Il ne s'agit pas d'un problème relevant de la sphère privée. Nous sommes au coeur d'une question politique qui touche à la fois à un choix de société, à la santé publique, au pouvoir de l'État, à la liberté du commerce et à la responsabilité des citoyens.
C'est seulement lorsque les enfants ont l'âge de comprendre les objectifs cachés de la publicité qu'il doit être permis de les y exposer. Car les enfants et les adolescents ne naissent pas avec les anticorps nécessaires pour se défendre des pressions commerciales.
À l'instar de la Suède, les modifications législatives doivent viser les objectifs suivants :
a. sont interdites toutes les publicités visant les moins de 14 ans (jouets, vêtements, aliments);
b. sont interdites les publicités destinées aux adultes avant et après les émissions pour enfants ;
c. sont interdits dans les spots publicitaires des personnages jouant un rôle de premier plan dans les émissions enfantines (animateurs, héros de feuilleton) ou de mettre en scène des enfants acteurs.
Antrag des Bundesrates
Le Conseil fédéral propose de rejeter la motion.

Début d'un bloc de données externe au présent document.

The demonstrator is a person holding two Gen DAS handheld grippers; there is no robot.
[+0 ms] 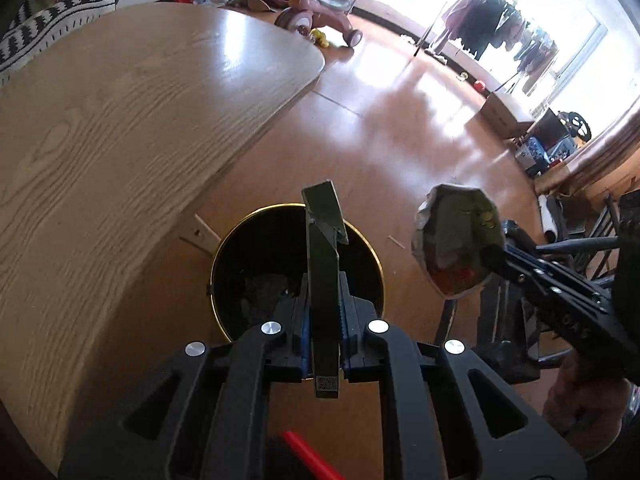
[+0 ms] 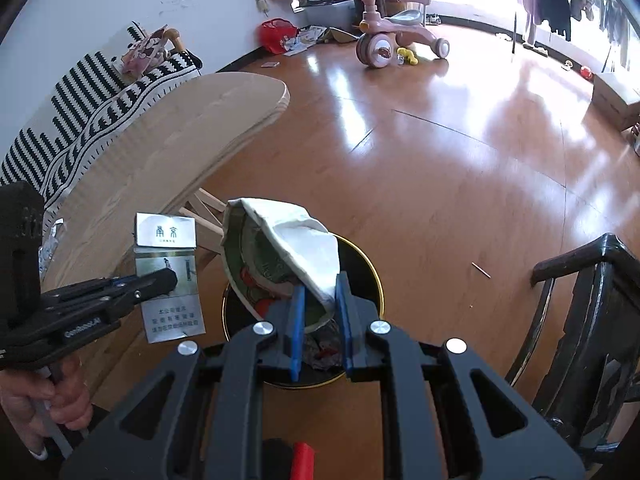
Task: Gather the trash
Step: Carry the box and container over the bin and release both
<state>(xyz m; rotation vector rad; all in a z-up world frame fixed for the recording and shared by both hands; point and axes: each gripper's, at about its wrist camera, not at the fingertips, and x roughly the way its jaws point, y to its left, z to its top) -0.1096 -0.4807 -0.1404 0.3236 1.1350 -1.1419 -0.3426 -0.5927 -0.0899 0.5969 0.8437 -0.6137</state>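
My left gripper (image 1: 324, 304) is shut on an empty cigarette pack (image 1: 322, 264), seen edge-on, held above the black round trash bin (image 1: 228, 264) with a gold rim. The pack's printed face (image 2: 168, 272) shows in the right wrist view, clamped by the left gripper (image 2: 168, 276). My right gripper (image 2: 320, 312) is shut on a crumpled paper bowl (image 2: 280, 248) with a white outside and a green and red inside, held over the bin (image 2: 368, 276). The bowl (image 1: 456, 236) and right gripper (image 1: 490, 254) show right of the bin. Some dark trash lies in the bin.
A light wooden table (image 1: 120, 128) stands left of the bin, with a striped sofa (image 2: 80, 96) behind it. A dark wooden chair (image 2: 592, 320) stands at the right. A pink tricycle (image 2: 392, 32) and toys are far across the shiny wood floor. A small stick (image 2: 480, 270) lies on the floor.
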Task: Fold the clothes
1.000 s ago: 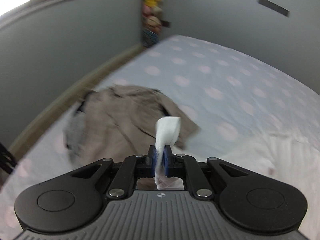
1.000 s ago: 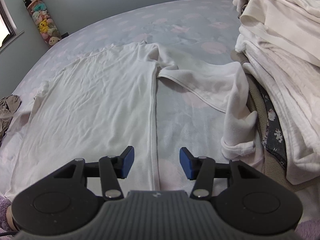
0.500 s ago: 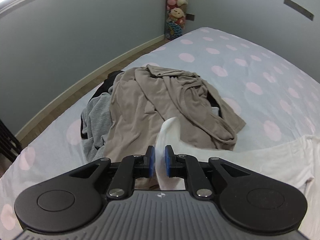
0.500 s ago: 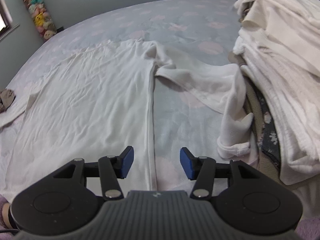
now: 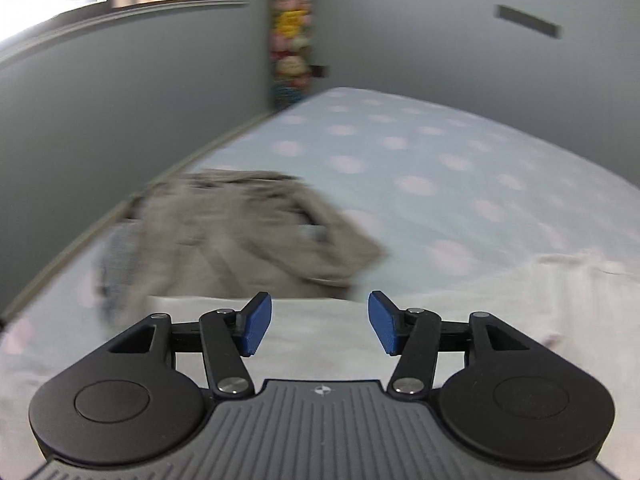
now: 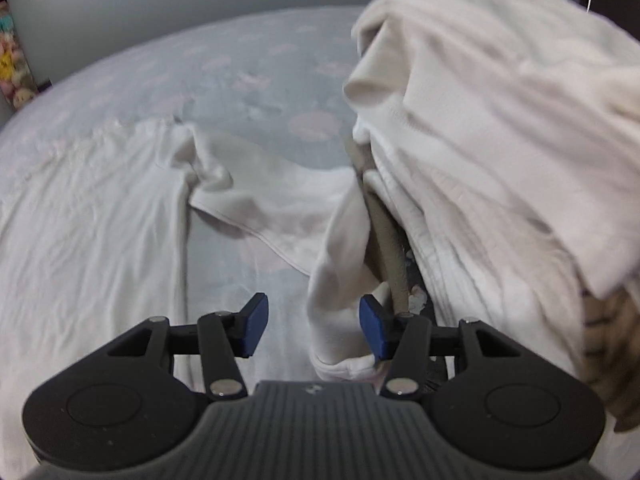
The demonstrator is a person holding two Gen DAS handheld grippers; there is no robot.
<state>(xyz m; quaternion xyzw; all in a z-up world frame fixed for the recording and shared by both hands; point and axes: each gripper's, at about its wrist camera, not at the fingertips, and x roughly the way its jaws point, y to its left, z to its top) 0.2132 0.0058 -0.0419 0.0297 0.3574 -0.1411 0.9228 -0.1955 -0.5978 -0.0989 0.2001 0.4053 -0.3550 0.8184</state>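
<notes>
A white long-sleeved shirt (image 6: 100,208) lies spread flat on the dotted bed sheet (image 6: 248,80). Its right sleeve (image 6: 340,264) bends down beside a clothes pile, and the cuff sits between my right gripper's (image 6: 314,324) fingers, close to the right pad. That gripper is open and does not pinch the cuff. In the left wrist view the jaws of my left gripper (image 5: 319,316) are opening, with nothing pressed between the pads. The shirt's white cloth (image 5: 320,344) lies flat on the bed under them.
A crumpled beige garment (image 5: 240,232) on grey clothing lies ahead-left of the left gripper, near the bed's edge and the grey wall. A tall pile of white clothes (image 6: 500,140) rises at the right. Soft toys (image 5: 292,40) hang in the corner.
The left gripper has let go of the white sleeve end it pinched, and the cloth now lies flat. The right gripper shifted right, so the hanging cuff is now between its fingers.
</notes>
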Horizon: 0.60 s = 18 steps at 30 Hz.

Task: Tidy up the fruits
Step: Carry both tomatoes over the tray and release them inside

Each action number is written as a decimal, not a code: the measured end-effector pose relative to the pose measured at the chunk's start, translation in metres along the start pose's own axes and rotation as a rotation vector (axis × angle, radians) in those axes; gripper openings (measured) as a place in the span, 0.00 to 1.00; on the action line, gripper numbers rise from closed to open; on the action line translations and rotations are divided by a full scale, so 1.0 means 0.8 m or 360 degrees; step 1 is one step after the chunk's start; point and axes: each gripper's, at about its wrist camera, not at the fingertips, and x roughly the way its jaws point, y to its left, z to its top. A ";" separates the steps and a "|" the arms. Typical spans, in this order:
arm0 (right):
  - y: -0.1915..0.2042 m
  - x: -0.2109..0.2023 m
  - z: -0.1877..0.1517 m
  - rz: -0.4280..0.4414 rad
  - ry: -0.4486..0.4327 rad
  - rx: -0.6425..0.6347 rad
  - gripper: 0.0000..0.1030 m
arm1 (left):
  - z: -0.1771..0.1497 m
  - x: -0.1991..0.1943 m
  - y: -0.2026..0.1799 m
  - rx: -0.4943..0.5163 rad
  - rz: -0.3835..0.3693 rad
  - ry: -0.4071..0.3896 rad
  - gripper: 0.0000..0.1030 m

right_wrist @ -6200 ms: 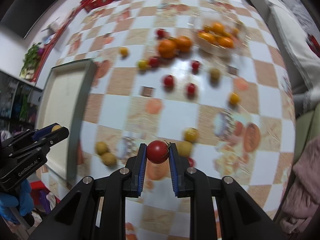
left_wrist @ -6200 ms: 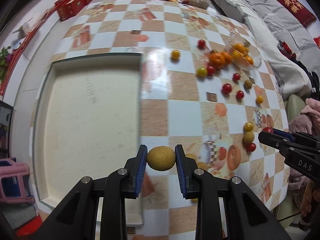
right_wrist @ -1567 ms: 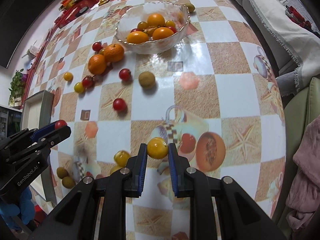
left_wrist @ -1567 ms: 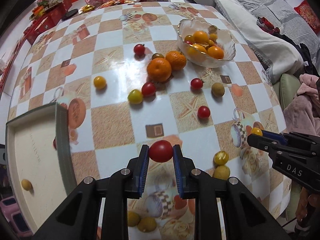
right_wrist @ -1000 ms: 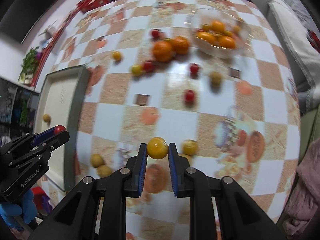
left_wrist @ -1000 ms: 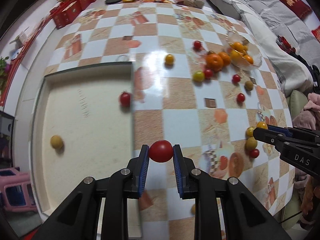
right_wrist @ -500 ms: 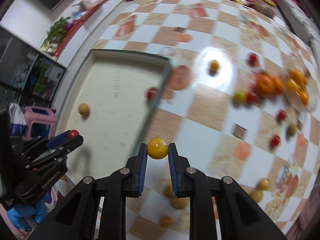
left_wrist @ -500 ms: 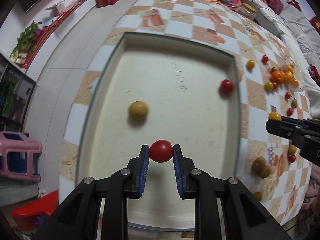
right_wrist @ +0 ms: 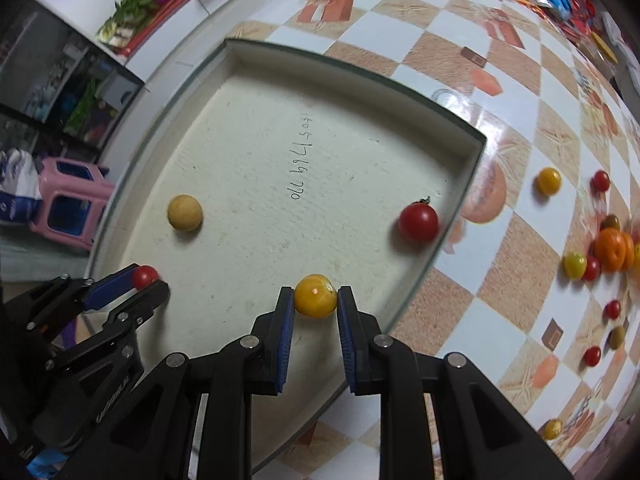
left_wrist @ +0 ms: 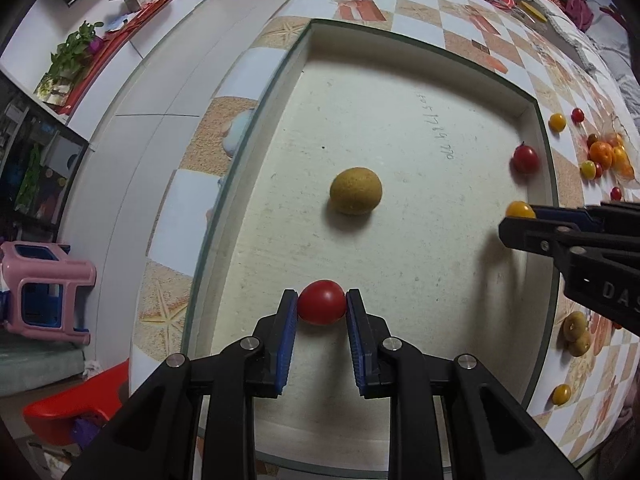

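The left gripper (left_wrist: 322, 307) sits at the bottom centre of the left wrist view, its blue pads clamped on a red cherry tomato (left_wrist: 321, 307) held over the cream floor of the shallow tray (left_wrist: 420, 40). In the middle of that frame a tan round fruit (left_wrist: 355, 191) lies on the tray floor, and a second red tomato (left_wrist: 525, 159) rests at the right, close against the tray's inner wall.

The right gripper (right_wrist: 316, 295) fills the bottom centre of the right wrist view, closed on a yellow cherry tomato (right_wrist: 315, 295) above the tray's near right part. The same gripper enters the left wrist view from the right edge, with the yellow fruit at its tip.

Beyond the tray, on the checkered tablecloth (right_wrist: 500, 112), loose fruit spreads toward the right edge of the right wrist view: a small orange-yellow tomato (right_wrist: 548, 181), and a cluster around an orange (right_wrist: 610, 249) that is blurred, so the pieces there are hard to tell apart. A pink stool (left_wrist: 44, 288) stands at the left edge of the left wrist view.
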 end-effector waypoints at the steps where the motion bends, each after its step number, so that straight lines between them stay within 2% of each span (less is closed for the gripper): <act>1: 0.002 0.004 0.001 -0.0014 0.0017 -0.0020 0.23 | -0.001 0.002 -0.002 0.0012 0.0004 0.0007 0.25; 5: 0.010 0.014 0.002 -0.0042 0.0057 -0.0073 0.25 | -0.003 0.003 -0.003 0.0023 0.0011 0.0001 0.26; 6: 0.012 0.017 0.002 -0.0047 0.0067 -0.0082 0.34 | -0.003 0.004 -0.002 0.0018 0.0021 -0.0001 0.36; 7: 0.013 0.017 0.002 -0.0044 0.0068 -0.0083 0.47 | -0.003 0.004 -0.001 0.0010 0.0041 -0.0003 0.49; 8: 0.015 0.017 0.002 -0.0040 0.0062 -0.0086 0.52 | -0.006 0.003 0.000 -0.0003 0.0049 -0.0007 0.76; 9: 0.018 0.017 0.002 -0.0027 0.0058 -0.0093 0.55 | -0.007 0.000 0.002 -0.0022 0.0066 -0.0042 0.80; 11: 0.022 0.018 0.002 -0.0036 0.0059 -0.0117 0.60 | -0.008 -0.001 0.004 -0.0017 0.0067 -0.0038 0.80; 15: 0.028 0.010 0.002 0.0003 0.0007 -0.0131 0.84 | -0.010 0.001 0.002 -0.0008 0.0086 -0.0002 0.80; 18: 0.026 -0.011 0.002 -0.0061 -0.0095 -0.0114 0.85 | -0.009 -0.003 0.001 -0.0005 0.0092 -0.0002 0.80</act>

Stellungnahme des Bundesrates
Lors du processus législatif relatif à la révision totale de la loi fédérale sur la radio et la télévision, aussi bien le Conseil national que le Conseil des États ont largement débattu du problème lié à la publicité visant les enfants et les adolescents. Le Conseil fédéral dans son projet de loi s'est largement inspiré des règles européennes en la matière, notamment de la Convention européenne sur la télévision transfrontière et ainsi que de la directive européenne Télévision sans frontières. Lors des discussions, cette proposition du Conseil fédéral a été analysée de manière approfondie. En outre, deux autres propositions ont aussi été discutées. La première des propositions de nature même protectionniste visait une interdiction totale de la publicité, des offres de vente et de parrainage dans les plages programmatiques réservées aux enfants. Cette interdiction totale n'a pas été soutenue, car elle ne reflétait aucunement la réalité de la vie quotidienne et était considérée comme l'ultime recours. La deuxième proposition, élaborée par un groupe de parlementaires plus enclins à une réglementation libérale, prévoyait une réglementation par la loi du marché. Cette proposition a aussi été écartée en faveur de la solution établie par le Conseil fédéral et soutenue par la majorité.
Vu les différents avis exprimés lors du processus législatif, l'article 13 nLRTV, approuvé le 24 mars 2006, qui protège le développement physique et psychique des mineurs et qui prohibe toute publicité dans les émissions qui leur sont destinées, doit être considéré comme raisonnable et proportionné. Ainsi, le Conseil fédéral ne voit pas l'utilité de revenir sur ces dispositions.
Le Conseil fédéral propose de rejeter la motion.